Introduction

Over the past decade, various types of data have become available for sports data analysis. In particular, the prevalence of play-by-play1 and tracking data2 for soccer games has enabled new analyses that were previously impossible3. Some typical examples include ball-passing network analysis4,5, formation analysis6,7, and space evaluation8,9,10. Such research topics require a variety of statistical analysis methods, including network theory, computational geometry, and machine learning. In particular, machine learning is an effective tool for soccer game analysis because soccer produces very complex behaviors from simple unified rules and has a huge accumulation of data. Soccer games are a good laboratory to develop cutting-edge machine learning techniques11,12.

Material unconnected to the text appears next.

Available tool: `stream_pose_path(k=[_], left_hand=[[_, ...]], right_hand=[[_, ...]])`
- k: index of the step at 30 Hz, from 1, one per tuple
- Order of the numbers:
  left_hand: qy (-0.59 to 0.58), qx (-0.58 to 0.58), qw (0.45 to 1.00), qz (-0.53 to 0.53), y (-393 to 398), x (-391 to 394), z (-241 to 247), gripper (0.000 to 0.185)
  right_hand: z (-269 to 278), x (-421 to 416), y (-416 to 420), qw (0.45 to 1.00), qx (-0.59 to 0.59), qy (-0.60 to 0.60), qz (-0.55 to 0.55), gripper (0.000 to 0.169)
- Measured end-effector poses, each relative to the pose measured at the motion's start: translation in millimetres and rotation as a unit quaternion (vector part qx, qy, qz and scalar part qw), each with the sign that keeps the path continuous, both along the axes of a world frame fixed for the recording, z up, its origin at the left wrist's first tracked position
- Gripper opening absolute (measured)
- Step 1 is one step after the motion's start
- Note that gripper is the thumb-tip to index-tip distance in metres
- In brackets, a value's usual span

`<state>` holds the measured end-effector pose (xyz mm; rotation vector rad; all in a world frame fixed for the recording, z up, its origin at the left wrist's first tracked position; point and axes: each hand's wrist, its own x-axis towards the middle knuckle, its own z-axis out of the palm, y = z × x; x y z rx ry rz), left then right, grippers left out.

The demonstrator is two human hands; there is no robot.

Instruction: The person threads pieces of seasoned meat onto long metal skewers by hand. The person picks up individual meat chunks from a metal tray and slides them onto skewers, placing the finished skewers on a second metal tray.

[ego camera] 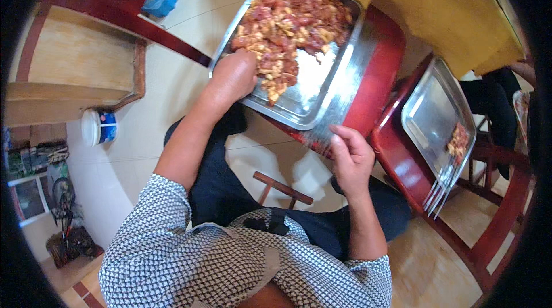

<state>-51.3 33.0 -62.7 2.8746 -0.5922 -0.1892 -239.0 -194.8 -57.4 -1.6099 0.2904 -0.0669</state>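
My left hand (236, 72) reaches over the left rim of a metal tray (308, 122) that holds many chunks of raw, marinated meat (297, 19). Its fingertips are at the meat's edge and out of sight, so a grip cannot be made out. Beside the tray, a bundle of thin metal skewers (345, 97) lies on a red stool or chair seat (379, 66). My right hand (351, 159) is at the near ends of these skewers, thumb and forefinger close together. Whether it pinches one is unclear.
To the right, a second metal tray (431, 101) on a red seat (401, 165) holds a little skewered meat (458, 140), with skewer ends (437, 196) jutting over its rim. A yellow cloth (448, 10) hangs beyond. A white tub (98, 127) stands left. Another person's dark-clothed leg (491, 109) is at far right.
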Motion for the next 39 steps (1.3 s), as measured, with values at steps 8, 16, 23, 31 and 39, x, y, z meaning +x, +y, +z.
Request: stream_pose_path(k=[8, 16, 23, 31, 39], left_hand=[[-0.022, -0.007, 0.999, -0.049, 0, 2, -20, 0.015], [-0.003, -0.034, 0.998, -0.049, 2, 3, -15, 0.019], [0.194, -0.299, 0.927, 0.119, 23, 22, 7, 0.006], [0.288, -0.385, 0.874, 0.07, -3, 5, 27, 0.007], [0.059, -0.197, 0.97, -0.129, -21, -7, 20, 0.009]], right_hand=[[-4, -1, 0, 0.997, -0.057, -0.05, 0.023, 0.02], [3, -7, -10, 0.999, -0.025, -0.042, 0.014, 0.017], [-2, -4, -5, 0.997, -0.06, -0.038, 0.038, 0.022], [-1, -5, -4, 0.997, -0.065, 0.014, 0.026, 0.017], [-1, 1, -3, 0.998, -0.061, 0.035, 0.002, 0.017]])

Statistical properties of player interactions and collective motions are also hot topics in soccer game analysis. In terms of statistical physics, soccer players can be regarded as self-propelled particles13. We can apply some techniques developed for characterizing the self-propelled particles, including flocks of birds or fish schools14. The examples include the detection of highly correlated segments using directional correlation functions15, the characterization of order-disorder transition16, and the modeling of soccer players’ motion by the self-propelled player model17. Furthermore, the dynamics of player interactions and ball passing in soccer games are described as stochastic processes, such as the Markov chain18 and the first-passage process19.

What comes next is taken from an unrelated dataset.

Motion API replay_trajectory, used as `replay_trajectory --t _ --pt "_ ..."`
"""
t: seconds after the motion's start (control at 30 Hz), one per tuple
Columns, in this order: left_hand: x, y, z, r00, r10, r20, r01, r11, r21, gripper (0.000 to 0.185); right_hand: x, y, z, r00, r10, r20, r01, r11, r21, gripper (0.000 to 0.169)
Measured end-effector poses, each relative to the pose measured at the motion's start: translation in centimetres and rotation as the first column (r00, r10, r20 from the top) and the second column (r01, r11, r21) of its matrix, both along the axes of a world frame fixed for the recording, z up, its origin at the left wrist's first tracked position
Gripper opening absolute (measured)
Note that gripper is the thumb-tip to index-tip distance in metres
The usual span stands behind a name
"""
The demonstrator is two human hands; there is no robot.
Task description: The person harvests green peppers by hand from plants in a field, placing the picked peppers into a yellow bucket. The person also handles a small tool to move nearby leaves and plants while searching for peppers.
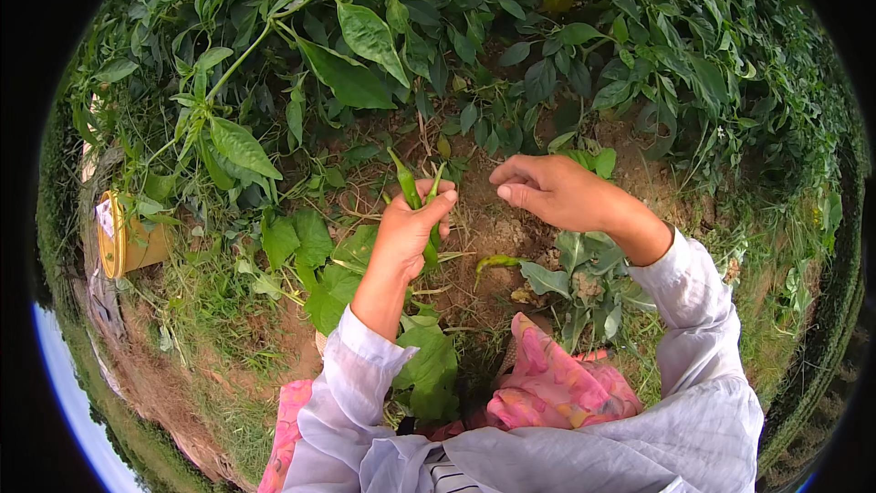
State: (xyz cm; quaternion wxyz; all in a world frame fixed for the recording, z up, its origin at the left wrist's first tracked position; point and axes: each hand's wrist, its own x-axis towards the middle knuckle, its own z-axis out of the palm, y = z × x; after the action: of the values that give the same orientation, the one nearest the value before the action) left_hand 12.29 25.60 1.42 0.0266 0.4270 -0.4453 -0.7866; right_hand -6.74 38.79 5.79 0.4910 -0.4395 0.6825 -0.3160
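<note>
My left hand point(410, 222) is closed around several green chili peppers point(408, 186). Their tips and stems stick out above the thumb and below the palm. To the right, my right hand point(554, 193) hangs over bare soil with its fingers loosely curled. A small gap parts its thumb from the index finger, and nothing shows between them. Below the space between both hands, a curled yellowish-green pepper point(498, 261) lies on the soil, its end close to a grey-green leafy plant point(571, 267).
Pepper plants point(356, 55) with dense leaves stand across the far side, one branch reaching forward at the left. A yellow plastic bucket point(144, 245) lies on its side at far left. Broad-leaved plants point(335, 291) grow by my left forearm. Pink patterned cloth point(554, 383) covers my lap.
</note>
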Motion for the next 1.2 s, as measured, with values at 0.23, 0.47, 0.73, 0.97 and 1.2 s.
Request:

The widespread use of these new data has also made it possible to test mathematical models that have mainly been discussed theoretically in soccer game analysis. One of the essential models in soccer games is a motion model, which calculates the arrival point of a player in t s based on the current location and velocity. The two practical applications of motion models in soccer games are space evaluation and pass prediction. In space evaluation, a fundamental concept is the “dominant region,” defined as the region where a specific player can arrive before other players3,20. In general, we can estimate the dominant region of each player by comparing the arrival times of all players to each location in the field. In addition, the outcome of a given pass can be estimated by calculating the arrival time of each player on the ball trajectory17,21,22,23. Because the motion model can calculate the arrival times of a player to a specific location, it is essential for soccer game analysis.

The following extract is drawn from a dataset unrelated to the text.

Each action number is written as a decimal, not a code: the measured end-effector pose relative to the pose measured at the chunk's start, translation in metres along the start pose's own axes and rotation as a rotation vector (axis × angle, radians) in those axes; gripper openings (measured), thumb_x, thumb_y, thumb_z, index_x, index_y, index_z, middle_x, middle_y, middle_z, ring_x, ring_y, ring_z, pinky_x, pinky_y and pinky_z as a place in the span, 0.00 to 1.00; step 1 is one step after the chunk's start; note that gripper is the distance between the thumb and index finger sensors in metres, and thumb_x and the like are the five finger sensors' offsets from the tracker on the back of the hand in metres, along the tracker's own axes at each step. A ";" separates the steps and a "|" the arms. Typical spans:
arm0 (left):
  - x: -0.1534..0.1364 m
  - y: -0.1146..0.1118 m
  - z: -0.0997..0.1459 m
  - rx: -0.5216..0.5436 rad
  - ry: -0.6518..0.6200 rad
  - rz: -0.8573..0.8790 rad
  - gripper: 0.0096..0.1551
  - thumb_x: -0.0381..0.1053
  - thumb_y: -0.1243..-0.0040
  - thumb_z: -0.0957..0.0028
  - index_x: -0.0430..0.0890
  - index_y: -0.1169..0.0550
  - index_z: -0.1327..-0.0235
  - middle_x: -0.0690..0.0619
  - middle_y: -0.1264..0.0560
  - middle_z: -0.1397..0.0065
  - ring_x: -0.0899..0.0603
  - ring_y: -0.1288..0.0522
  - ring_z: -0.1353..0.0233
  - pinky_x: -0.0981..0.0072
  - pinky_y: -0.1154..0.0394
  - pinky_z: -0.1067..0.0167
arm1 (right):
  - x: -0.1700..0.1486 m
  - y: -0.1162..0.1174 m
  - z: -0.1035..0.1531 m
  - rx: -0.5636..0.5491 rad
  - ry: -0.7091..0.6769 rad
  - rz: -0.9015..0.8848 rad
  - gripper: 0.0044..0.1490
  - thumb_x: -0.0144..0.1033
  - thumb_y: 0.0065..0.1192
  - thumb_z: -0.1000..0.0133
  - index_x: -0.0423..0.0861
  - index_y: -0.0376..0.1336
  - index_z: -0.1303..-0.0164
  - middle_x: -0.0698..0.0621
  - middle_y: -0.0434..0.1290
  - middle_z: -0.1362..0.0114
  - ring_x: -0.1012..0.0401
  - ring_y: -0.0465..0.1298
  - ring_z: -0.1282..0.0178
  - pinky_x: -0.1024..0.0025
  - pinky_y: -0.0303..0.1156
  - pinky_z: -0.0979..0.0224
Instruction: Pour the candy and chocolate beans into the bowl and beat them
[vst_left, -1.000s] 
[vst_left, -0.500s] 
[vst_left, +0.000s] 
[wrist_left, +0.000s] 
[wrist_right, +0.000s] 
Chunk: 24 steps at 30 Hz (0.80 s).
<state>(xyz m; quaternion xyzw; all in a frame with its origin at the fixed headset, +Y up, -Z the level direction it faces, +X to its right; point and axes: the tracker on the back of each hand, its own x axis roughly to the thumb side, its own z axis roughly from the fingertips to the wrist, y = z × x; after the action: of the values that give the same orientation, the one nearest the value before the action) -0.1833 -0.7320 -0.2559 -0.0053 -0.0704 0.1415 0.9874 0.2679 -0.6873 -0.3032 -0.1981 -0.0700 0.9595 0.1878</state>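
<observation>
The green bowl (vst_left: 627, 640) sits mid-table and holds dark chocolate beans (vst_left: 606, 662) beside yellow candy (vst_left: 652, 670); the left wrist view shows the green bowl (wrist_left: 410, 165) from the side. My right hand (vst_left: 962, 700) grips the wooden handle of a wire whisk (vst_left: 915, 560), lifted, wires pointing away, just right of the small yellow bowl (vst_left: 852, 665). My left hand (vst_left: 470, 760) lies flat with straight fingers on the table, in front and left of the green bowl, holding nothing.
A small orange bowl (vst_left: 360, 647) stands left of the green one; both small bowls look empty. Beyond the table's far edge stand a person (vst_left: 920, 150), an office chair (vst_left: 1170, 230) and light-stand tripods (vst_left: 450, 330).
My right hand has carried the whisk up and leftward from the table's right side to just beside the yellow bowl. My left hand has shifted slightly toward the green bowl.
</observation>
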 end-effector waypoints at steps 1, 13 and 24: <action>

Thus far, various motion models have been proposed. The simplest motion model assumes uniform linear motion for all players, resulting in the Voronoi region as the dominant region. More realistic models have also been proposed; for example, Taki and Hasegawa assumed uniform accelerated motion of players20,24, and Fujimura and Sugihara considered viscous resistance21. These motion models are based on the equation of motion and are often referred to as the “physics-based motion model.” They provide the arrival points of players under specific conditions such that each player moves to all locations by sprinting.

Another type of motion model calculates the arrival points of players based on machine learning25,26,27. This “probabilistic motion model” can predict realistic arrival points based on previous tracking data, though it is costly for learning. We note that because the tracking data used for learning include various running patterns other than a sprint, the predicted arrival point does not necessarily mean the position arrived by sprinting.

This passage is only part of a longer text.